He was then transferred back to the Monzambano, now serving as a hydrographic vessel, with which he carried out an expedition along the Adriatic coast, earning him the title of knight of the Order of the Crown of Italy in 1871. On 1st Dec. In 1872 he was promoted to second lieutenant and sent for a year and a half to Trieste to supervise the publication of some of the hydrographic maps he had helped to prepare. In June 1874 he was placed in charge of mapping the coast and seabed of La Spezia and in January 1875 he set off on the steam frigate Maria Adelaide on a naval educational voyage that took him to Spain, Tunisia, Portugal and Gibraltar.
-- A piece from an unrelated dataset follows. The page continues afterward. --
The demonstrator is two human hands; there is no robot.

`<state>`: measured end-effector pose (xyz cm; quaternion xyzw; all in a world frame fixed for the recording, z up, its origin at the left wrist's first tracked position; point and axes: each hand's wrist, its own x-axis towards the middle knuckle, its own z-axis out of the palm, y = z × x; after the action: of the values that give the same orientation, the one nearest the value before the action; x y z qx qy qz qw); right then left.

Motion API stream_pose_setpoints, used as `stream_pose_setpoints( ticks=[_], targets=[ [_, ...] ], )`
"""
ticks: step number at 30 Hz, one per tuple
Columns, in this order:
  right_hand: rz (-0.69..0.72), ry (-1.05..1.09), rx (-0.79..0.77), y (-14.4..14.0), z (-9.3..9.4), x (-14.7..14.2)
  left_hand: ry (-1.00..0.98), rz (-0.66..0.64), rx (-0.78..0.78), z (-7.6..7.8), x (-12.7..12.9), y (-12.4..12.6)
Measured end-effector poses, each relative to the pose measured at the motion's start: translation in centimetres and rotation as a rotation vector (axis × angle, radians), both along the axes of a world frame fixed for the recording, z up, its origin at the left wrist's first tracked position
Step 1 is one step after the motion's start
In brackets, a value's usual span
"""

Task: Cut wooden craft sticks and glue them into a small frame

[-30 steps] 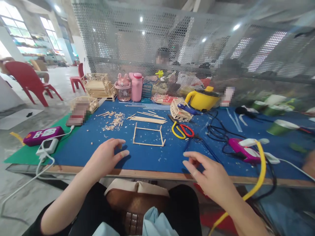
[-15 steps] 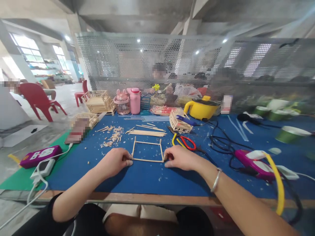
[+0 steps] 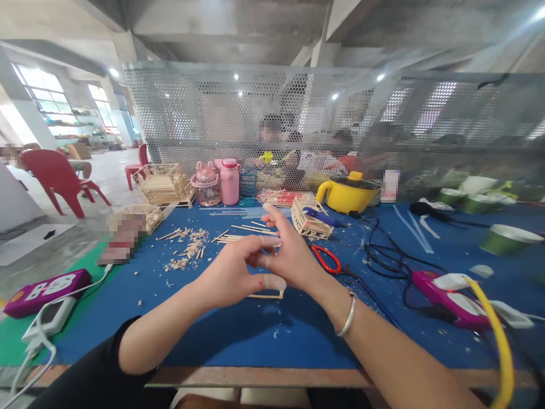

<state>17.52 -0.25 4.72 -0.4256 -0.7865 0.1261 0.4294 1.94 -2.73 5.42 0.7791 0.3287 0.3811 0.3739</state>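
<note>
My left hand [image 3: 238, 270] is held over the blue table, its thumb and fingers apart and nothing visible between them. Its fingertips meet or overlap my right hand [image 3: 298, 255] in the picture; whether they touch, I cannot tell. My right hand has one finger stretched out forward, while its other fingers are partly hidden behind the left. Below the hands, one corner of a thin wooden stick frame [image 3: 266, 296] shows on the table, the rest covered. Wooden sticks [image 3: 225, 238] lie just beyond, partly hidden by my hands.
Wood scraps [image 3: 191, 250] lie left of the sticks. Red-handled pliers [image 3: 327, 259], a small stick crate [image 3: 310, 220] with a blue tool [image 3: 321, 216], and black cables [image 3: 383, 250] are right. A yellow pot [image 3: 349, 194] and pink bottle [image 3: 230, 182] stand behind, before a perforated screen [image 3: 183, 113].
Both hands have left the two sides of the stick frame and come together above it, now hiding most of it. My view has shifted slightly.
</note>
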Motion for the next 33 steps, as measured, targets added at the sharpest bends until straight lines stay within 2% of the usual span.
stream_pose_setpoints(
  ticks=[4,7,8,9,11,12,13,14,15,18,21,26,33],
  targets=[
    [0.1,-0.11,0.04,-1.4,-0.4,0.6,0.1,-0.083,-0.04,-0.3,0.3,-0.7],
    [0.222,-0.159,-0.016,-0.9,-0.3,2.0,0.129,-0.155,-0.075,0.1,-1.1,0.1],
    [0.232,-0.129,-0.039,-0.3,-0.2,2.6,0.095,-0.104,-0.061,0.2,-1.9,0.8],
    [0.203,-0.077,-0.055,0.4,-0.2,3.3,0.034,0.006,-0.043,0.1,-2.9,1.8],
    [0.04,0.024,-0.073,2.2,-0.3,4.8,-0.14,0.391,0.024,-0.6,-5.2,4.2],
    [-0.073,0.028,-0.086,3.3,-0.4,5.5,-0.164,0.586,0.057,-1.2,-6.4,5.5],
    [-0.173,-0.023,-0.115,4.4,-0.5,6.0,-0.163,0.748,0.069,-1.9,-7.5,6.7],
    [-0.251,-0.118,-0.146,5.6,-0.7,6.5,-0.101,0.848,0.059,-2.8,-8.5,7.7],
    [-0.296,-0.241,-0.173,6.7,-0.8,6.8,0.027,0.891,0.054,-3.6,-9.3,8.5],
    [-0.287,-0.57,-0.221,10.0,-1.2,6.5,0.426,0.84,0.089,-5.5,-10.3,9.8],
    [-0.257,-0.714,-0.288,12.7,-1.7,5.5,0.667,0.752,0.153,-6.5,-9.4,10.2],
    [-0.253,-0.844,-0.397,15.2,-2.6,4.7,0.763,0.721,0.134,-7.3,-7.6,11.7],
    [-0.267,-0.805,-0.421,15.0,-3.0,4.7,0.814,0.738,0.059,-7.3,-7.9,12.2]
  ],
)
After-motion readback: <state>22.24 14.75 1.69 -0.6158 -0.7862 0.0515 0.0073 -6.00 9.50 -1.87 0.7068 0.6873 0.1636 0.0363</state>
On December 25th 1876 he was appointed lieutenant first class and from April 1877 to October 1880 he served on the hydrographic vessel Washington. On 1 July 1884 he was promoted to lieutenant captain and in 1885 he was given command of the torpedo boat Andromeda. In January 1886 he was appointed knight of the Order of Saints Maurice and Lazarus and was made commander of the gunboat Scilla, on which he carried out a hydrographic expedition in the Red Sea.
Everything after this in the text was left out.